LA VIE D’APRÈS - La Semaine Vétérinaire n° 1860 du 26/06/2020
La Semaine Vétérinaire n° 1860 du 26/06/2020

CARNET DE BORD

FAIRE FRONT AU COVID-19

Depuis le déconfinement, l’activité des vétérinaires reprend peu à peu son cours. Son cours “normal” ? Nos confrères Frédéric Decante et Sylvain Balteau racontent comment ils vivent cette nouvelle période.

TOURNER LA PAGE

Il n’est pas forcément de bon ton en société d’avouer que votre lecture d’un roman policier commence toujours par les dernières pages pour connaître en tout premier lieu le coupable. Je peux l’en attester. Ce non-respect de la règle du jeu vous vaut la moquerie généralisée et systématique. On veut du lecteur qu’il soit discipliné, qu’il lise - sauf à calligraphier le mandarin - de gauche à droite, de haut en bas, et qu’il tourne la page une fois seulement son devoir de liseur accompli. Maintenant que nos bas de laine se sont effilés en avril (… ne te découvre pas d’un fil), la métaphore livresque peut être filée en ces temps d’épidémie maîtrisée : avouons que nous aurions souhaité connaître la fin de cet épisode pandémique sans même en avoir connu le début. En aparté, notons par ironie, en cette période de désordre généralisé, qu’à la question « Que maîtriset-on ? », le politique répond « L’épidémie » et uniquement l’épidémie, avec en ligne de mire bien plus la conjoncture économique que la conjecture scientifique encore dans l’expectative. Nous sommes, tel le capitaine Haddock qui, après avoir annoncé des vaguelettes, prédit le tsunami, craint des vagues en réplique et ose au final parler de mer d’huile : « Maintenant, c’est plat, je maîtrise ».

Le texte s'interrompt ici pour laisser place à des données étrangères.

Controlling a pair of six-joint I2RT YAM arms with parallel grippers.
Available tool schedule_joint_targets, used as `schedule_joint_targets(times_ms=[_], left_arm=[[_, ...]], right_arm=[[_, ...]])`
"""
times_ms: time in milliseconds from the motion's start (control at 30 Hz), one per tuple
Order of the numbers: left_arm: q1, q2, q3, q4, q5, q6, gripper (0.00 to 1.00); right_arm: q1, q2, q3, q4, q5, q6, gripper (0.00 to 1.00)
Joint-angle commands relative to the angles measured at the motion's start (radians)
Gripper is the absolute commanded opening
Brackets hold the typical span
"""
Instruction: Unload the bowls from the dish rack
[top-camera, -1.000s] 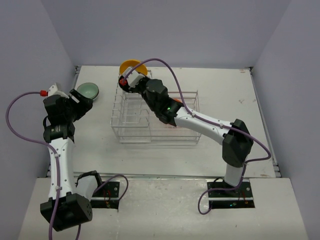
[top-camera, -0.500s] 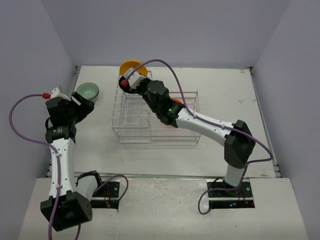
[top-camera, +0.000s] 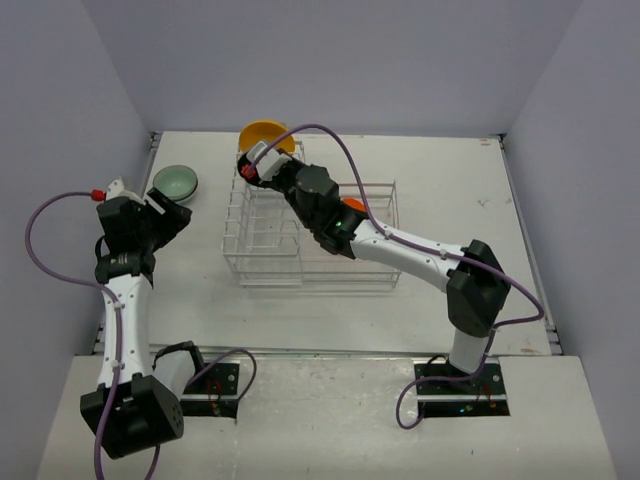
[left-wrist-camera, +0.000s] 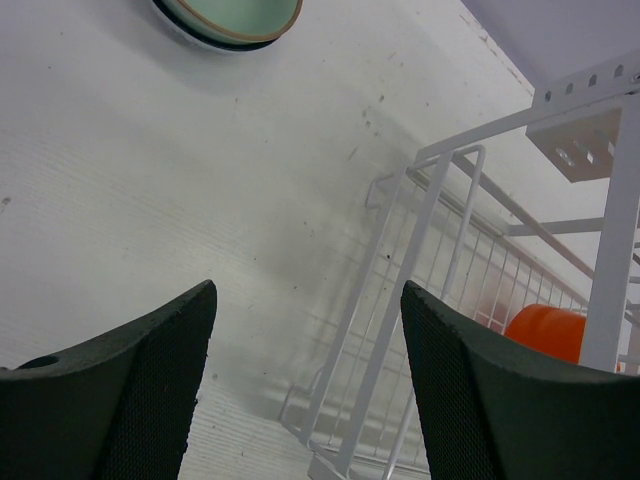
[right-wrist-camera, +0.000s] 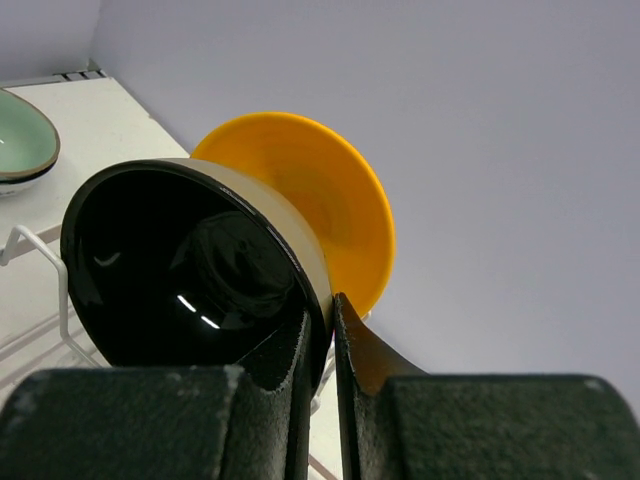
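R jaws tight on black bowl (right-wrist-camera: 170, 270) rim, yellow bowl (right-wrist-camera: 322, 190) behind; L jaws spread

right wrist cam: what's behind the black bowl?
The yellow bowl stands on edge just behind the black bowl, with plain wall beyond. The black bowl covers its lower left, so whether they touch and what it rests on are hidden.

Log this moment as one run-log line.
left claw: open, empty, beside dish rack | right claw: shut on black bowl rim | yellow bowl: behind it | mint bowl: on table | orange bowl: in dish rack
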Motion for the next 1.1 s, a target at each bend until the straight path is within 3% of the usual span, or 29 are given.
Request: schedule_joint_targets(times_ms=[0, 1067], left_arm=[[-0.003, 0.002, -0.008, 0.064, 0.014, 0.031, 0.75], [-0.017, 0.022, -0.14, 0.216, 0.047, 0.03, 0.74]], right_arm=[[0.032, -0.013, -0.001, 0.097, -0.019, -0.017, 0.0], [0.049, 0.127, -0.09, 0.695, 0.009, -0.338, 0.0]])
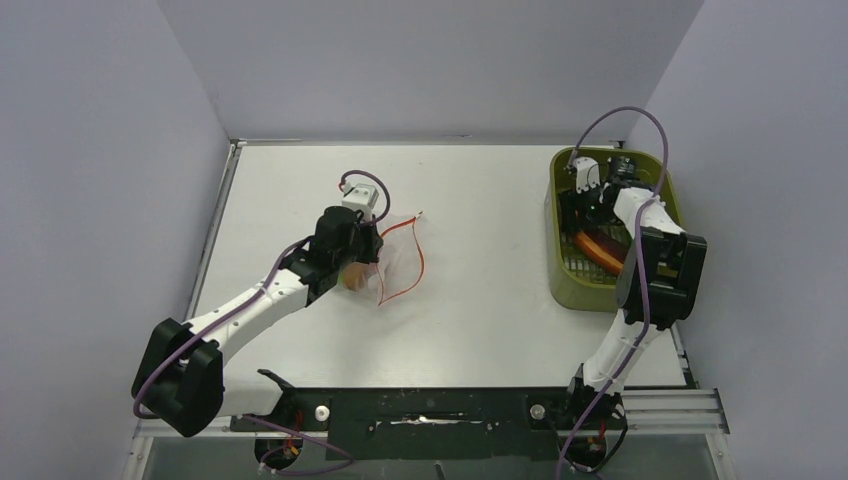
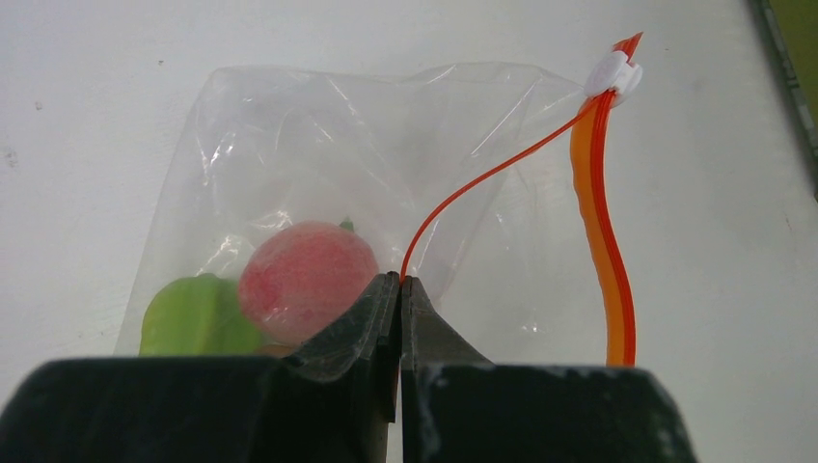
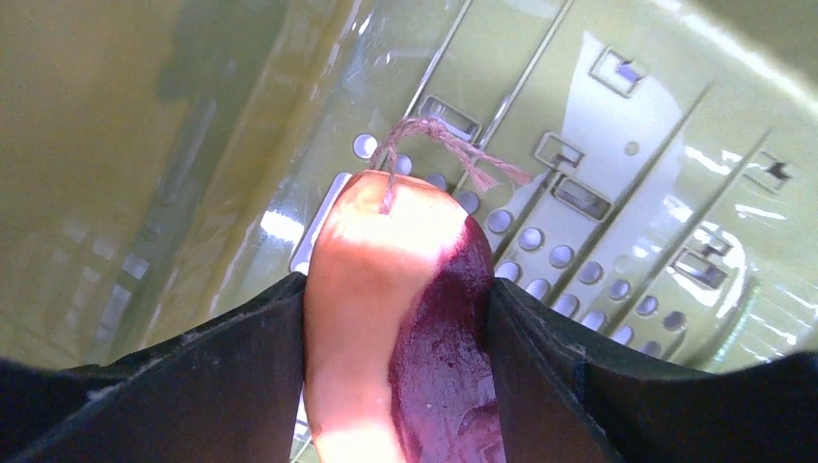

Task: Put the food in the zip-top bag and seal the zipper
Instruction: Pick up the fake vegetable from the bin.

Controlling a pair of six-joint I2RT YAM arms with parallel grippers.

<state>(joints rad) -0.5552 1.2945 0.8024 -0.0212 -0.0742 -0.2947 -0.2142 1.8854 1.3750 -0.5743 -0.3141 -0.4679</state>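
Left gripper (image 2: 398, 282): jaws pinched together on zip-top bag (image 2: 318, 125) lip, left-centre. Right gripper (image 3: 397, 289): clamped on steak slab (image 3: 371, 241) inside far-right green tub (image 3: 145, 145). Recommend lifting straight, clearing tub wall, bag mouth held agape.

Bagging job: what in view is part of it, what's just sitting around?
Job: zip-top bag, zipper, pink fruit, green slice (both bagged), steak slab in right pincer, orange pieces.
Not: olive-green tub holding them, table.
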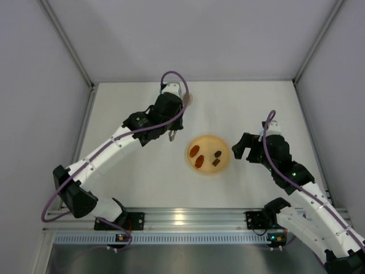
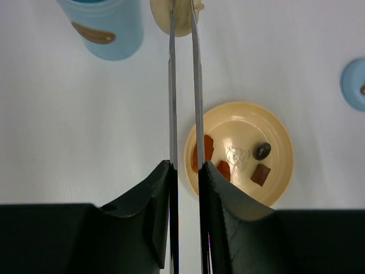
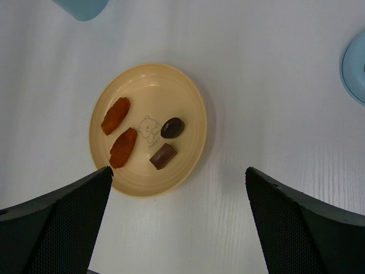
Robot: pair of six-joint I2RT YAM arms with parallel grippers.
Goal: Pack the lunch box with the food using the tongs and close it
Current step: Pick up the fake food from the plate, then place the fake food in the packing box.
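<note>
Left wrist view: we find the left gripper (image 2: pixel 185 171) clamped on the tongs (image 2: pixel 197 85), their long axis running far; the food (image 2: pixel 261 174) on its plate (image 2: pixel 279 131) lies right and nearer. Right gripper (image 3: pixel 178 171) spread, empty.

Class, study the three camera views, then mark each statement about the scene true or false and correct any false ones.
1. Four pieces of food lie on the plate. True.
2. The right gripper holds a piece of food. False: it is open and empty, beside the plate.
3. The left gripper is shut on the tongs. True.
4. The lunch box stands on the plate. False: it stands on the table, apart from the plate.
</note>
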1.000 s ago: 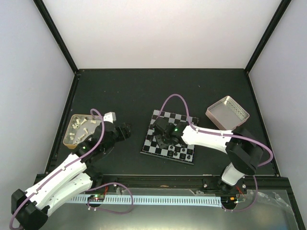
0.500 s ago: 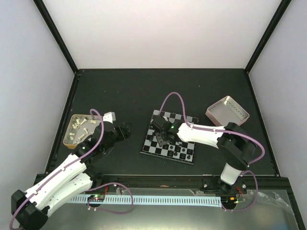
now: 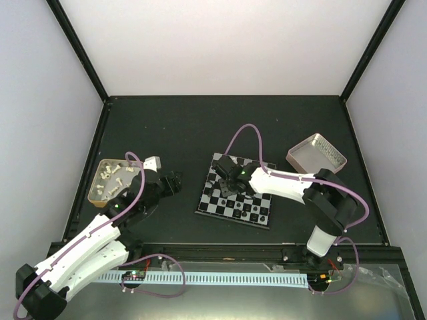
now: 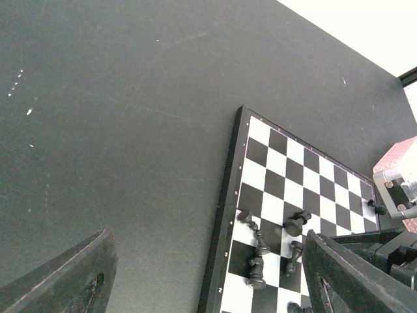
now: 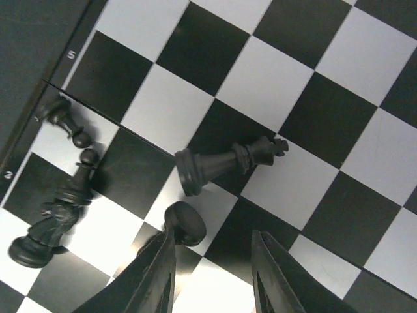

Dans les faits, tintin ! Mais revenons à notre lecture du comic book : cette attitude de vouloir connaître la fin pour pouvoir juger du début est très courante quand il est question de faire société. Concernant le Covid-19, à connaître le dénouement, l’écriture de la préface nous paraîtrait d’une élémentaire facilité. La microsociété que nous construisons avec nos clients est traversée du même fantasme qui fait confondre pronostic médical et divination existentielle : les colloques avec nos clients ne sont pas les mêmes selon que le dénouement médical soit connu ou ignoré. Voilà ce qui en fait de riches sujets de conversations de café du commerce, de quoi remplacer fort avantageusement la météorologie qui a le mérite d’avoir des prédictions faciles à consulter.

Grâce au ciel, elles se révèlent également parfois faussées. Je me souviens rêver, à l’époque de l’alerte tsunami du Covid-19, de l’objectif très personnel des vacances estivales, priant la destinée en but ultime de laisser mes proches éloignés de ce fléau pandémique, cet objectif étant bien au-delà de notre survie économique. Nous partions en guerre, la fleur au bout du fusil, insouciants des difficultés, confiants dans la victoire. Je rêvais d’un roman de gare : peu de pages, 12 €, couverture souple, caractères massifs pour malvoyants. Je découvre aujourd’hui que nous sommes plongés dans un roman moderne car dystopique. Chacun voulait faire court et nous feuilletonnons tous. Professionnellement, nous nous réveillons avec un nouveau concept de télémédecine avec la peur en tant que vétérinaire rural de voir disparaître l’équilibre de nos structures, qu’à la fin, « Gaston, y a l’téléfon qui son et y a jamais person qui y répond ». Car cette mesure nous est arrivée par enchantement en plein confinement, alors que nous assurions la pérennité de nos soins. En récompense, on nous parle aujourd’hui de lutte contre la désertification médicale vétérinaire via des plateformes de visioconférences en guise de plateau technique. Il n’y a que des vaches sur mon plateau.

Qui avait compris que la distanciation sociale passerait si brutalement du mètre aux 500 kilomètres ? La mesure sans demimesure est à l’essai mais déjà, dans les couloirs, les portes claquent, les chaises se vident, les masques tombent. Comme dirait la Comédie-Française encore interdite de représentation : la comédie continue. Le roman de nos vies, finalement très théâtral, se poursuit sans que nous en connaissions le dénouement, à part celui de notre propre mort difficile à déguster. Nous n’avons d’autre choix que de continuer la lecture de ce roman, mais je regrette toujours de ne pouvoir en feuilleter goulûment les dernières pages. Une seule alternative : tourner au lever du matin la page jugée comme insipide, en commencer une nouvelle en la concevant comme incipit. Par exemple et au hasard : longtemps, je me suis couché de bonne heure…

Frédéric Decante est praticien rural en Lozère. En parallèle, il mène une activité de photographe professionnel.